§ 34 ThürSchulG, Lehrer, Erzieher und Sonderpädagogische Fachkräfte

§ 34 ThürSchulG
Thüringer Schulgesetz (ThürSchulG)
Landesrecht Thüringen
Titel: Thüringer Schulgesetz (ThürSchulG)
Normgeber: Thüringen
Amtliche Abkürzung: ThürSchulG
Referenz: 223-1
Abschnitt: Vierter Abschnitt – Schulleiter, Lehrer, Konferenzen
 

(1) Lehrer und Sonderpädagogische Fachkräfte an staatlichen Schulen sowie Erzieher an Grundschulhorten sind Landesbedienstete. Keine Landesbedienstete sind die Lehrkräfte für den Religionsunterricht im Honorar- oder Gestellungsvertragsverhältnis.
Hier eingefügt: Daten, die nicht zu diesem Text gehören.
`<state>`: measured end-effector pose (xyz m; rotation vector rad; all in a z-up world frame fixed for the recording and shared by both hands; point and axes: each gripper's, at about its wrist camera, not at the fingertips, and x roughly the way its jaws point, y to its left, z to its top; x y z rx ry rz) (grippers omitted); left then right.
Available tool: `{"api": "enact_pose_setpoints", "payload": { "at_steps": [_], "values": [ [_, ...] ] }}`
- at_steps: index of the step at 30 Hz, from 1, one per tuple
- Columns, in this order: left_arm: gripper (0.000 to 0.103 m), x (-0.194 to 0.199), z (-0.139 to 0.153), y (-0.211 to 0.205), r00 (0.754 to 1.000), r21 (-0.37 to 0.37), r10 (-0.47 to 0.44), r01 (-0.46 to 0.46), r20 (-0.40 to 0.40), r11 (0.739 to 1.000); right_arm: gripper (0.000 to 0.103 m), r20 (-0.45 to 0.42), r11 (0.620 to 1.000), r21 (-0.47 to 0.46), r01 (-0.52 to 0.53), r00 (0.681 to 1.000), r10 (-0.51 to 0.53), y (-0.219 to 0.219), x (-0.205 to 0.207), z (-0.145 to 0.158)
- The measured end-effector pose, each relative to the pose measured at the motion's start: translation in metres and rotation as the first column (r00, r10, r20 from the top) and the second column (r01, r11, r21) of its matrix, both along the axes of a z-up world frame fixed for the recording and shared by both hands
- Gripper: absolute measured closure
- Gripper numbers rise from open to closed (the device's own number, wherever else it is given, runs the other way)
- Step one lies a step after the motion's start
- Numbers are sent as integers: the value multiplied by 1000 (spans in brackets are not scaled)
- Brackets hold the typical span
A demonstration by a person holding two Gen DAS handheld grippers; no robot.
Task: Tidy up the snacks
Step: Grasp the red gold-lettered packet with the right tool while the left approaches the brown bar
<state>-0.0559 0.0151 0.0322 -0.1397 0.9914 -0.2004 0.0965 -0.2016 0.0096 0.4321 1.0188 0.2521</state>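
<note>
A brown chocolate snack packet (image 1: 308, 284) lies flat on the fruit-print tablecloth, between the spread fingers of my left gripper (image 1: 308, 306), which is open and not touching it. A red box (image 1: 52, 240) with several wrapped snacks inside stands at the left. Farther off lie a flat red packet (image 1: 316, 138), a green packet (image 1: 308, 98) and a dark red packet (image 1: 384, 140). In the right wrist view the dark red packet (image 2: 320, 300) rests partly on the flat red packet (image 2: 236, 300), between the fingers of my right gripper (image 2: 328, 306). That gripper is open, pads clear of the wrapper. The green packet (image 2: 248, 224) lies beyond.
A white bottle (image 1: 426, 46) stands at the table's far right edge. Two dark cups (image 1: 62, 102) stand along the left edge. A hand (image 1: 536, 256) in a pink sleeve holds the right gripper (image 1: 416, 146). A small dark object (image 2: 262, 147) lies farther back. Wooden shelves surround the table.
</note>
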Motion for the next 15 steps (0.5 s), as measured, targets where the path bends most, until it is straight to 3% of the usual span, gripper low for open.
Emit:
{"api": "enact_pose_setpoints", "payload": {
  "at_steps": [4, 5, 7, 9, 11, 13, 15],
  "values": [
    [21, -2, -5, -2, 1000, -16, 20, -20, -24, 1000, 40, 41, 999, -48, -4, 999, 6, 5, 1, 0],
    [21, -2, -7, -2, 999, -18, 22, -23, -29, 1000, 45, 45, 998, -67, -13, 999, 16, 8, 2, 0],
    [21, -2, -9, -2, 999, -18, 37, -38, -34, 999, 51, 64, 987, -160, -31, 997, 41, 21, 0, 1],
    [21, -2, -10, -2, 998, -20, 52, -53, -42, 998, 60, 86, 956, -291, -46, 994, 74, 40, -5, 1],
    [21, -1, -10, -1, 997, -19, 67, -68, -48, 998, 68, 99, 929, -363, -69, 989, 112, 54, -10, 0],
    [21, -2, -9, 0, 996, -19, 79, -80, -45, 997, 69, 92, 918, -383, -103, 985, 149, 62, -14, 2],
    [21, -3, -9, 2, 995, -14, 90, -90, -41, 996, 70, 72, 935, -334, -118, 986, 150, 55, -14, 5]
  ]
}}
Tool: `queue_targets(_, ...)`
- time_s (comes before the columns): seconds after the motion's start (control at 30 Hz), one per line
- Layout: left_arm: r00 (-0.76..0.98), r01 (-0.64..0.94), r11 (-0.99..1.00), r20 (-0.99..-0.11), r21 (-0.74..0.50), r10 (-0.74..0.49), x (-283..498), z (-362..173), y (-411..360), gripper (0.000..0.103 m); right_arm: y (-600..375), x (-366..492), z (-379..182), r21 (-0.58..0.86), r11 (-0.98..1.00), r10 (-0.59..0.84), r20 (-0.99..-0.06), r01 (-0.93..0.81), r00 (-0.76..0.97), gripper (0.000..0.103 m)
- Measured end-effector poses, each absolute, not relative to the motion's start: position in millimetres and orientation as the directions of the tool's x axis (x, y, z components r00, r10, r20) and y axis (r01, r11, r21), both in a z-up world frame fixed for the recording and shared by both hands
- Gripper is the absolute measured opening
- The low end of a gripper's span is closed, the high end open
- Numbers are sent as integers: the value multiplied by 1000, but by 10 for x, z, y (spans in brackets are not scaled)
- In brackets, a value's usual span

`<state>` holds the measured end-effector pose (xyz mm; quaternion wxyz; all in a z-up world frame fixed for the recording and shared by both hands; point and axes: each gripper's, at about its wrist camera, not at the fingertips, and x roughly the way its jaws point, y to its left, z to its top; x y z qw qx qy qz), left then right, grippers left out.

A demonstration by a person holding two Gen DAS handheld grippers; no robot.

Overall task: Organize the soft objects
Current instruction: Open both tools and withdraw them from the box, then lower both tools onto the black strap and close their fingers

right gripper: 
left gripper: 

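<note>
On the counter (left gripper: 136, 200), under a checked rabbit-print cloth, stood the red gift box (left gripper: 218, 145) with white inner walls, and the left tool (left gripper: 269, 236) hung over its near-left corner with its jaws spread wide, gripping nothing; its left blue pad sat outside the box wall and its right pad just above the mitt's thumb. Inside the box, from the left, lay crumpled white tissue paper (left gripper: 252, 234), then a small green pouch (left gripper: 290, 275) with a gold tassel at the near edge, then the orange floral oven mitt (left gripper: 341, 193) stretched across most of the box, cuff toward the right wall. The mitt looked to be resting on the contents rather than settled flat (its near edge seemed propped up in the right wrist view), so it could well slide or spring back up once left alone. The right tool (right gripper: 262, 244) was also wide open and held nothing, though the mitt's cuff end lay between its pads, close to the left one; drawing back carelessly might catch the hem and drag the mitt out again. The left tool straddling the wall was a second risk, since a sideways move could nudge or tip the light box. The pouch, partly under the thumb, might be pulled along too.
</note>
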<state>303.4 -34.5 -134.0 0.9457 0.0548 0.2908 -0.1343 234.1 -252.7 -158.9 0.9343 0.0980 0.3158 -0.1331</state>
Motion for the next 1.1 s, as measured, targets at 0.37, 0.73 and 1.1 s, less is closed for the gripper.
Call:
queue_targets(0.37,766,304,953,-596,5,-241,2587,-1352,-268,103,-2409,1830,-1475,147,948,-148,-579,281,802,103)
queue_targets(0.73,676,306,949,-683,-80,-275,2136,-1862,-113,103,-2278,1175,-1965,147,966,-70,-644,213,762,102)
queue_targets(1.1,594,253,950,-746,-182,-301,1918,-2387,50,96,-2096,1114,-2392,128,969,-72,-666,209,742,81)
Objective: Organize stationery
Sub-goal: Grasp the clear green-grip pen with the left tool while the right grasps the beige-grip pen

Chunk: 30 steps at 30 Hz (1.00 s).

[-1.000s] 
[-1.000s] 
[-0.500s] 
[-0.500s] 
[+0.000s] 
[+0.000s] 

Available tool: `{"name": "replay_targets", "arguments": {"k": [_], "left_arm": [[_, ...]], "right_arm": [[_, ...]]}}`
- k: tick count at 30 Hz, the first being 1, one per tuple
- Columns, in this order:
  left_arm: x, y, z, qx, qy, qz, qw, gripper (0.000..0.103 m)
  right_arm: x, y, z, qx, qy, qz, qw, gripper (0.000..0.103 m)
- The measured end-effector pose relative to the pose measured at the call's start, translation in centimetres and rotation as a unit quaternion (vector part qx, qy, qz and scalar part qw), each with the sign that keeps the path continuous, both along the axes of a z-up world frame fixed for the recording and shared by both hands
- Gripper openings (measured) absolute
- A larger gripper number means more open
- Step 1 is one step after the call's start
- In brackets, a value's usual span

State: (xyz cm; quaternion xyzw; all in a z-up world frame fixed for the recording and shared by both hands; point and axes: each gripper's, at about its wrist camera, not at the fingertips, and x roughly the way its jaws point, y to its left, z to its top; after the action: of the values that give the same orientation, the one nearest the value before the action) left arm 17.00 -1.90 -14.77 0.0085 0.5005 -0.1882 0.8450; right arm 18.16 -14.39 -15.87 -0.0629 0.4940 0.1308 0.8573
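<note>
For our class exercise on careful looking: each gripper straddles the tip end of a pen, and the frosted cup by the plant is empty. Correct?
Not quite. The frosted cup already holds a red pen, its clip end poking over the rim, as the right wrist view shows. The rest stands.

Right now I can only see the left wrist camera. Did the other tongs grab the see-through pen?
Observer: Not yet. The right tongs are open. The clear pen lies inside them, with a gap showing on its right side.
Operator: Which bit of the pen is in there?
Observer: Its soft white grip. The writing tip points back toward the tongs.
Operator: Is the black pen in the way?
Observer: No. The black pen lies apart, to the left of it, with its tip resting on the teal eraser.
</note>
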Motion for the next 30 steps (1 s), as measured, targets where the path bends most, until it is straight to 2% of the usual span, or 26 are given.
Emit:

(2) Der Lehrer unterrichtet und erzieht die ihm anvertrauten Schüler in eigener pädagogischer Verantwortung. Dabei ist er an die für ihn geltenden Rechts- und Verwaltungsvorschriften, Konferenzbeschlüsse und die Anordnungen der Schulaufsicht gebunden. Er erfüllt seine Aufgabe im vertrauensvollen Zusammenwirken mit den Schülern und den Eltern. Unbeschadet seines Rechts, im Unterricht die persönliche Meinung zu äußern, ist der Lehrer zu einer ausgewogenen Darstellung des Unterrichtsgegenstandes verpflichtet. Jede einseitige Unterrichtung und Information der Schüler ist unzulässig.

(3) Der Erzieher betreut und erzieht die ihm anvertrauten Kinder in eigener Verantwortung im Rahmen der geltenden Bestimmungen. Er unterstützt die Erziehungsarbeit der Eltern und der Lehrer.

(4) Die Sonderpädagogische Fachkraft fördert eigenständig und in Zusammenarbeit mit den Lehrern die Schüler mit sonderpädagogischem Förderbedarf und ist zur Prävention sonderpädagogischen Förderbedarfs tätig.

(5) Die Lehrer, die Erzieher und die Sonderpädagogischen Fachkräfte sind verpflichtet, sich regelmäßig fortzubilden und sich an Maßnahmen zur Qualitätsentwicklung und Qualitätssicherung nach § 40b Abs. 2 und 3 zu beteiligen.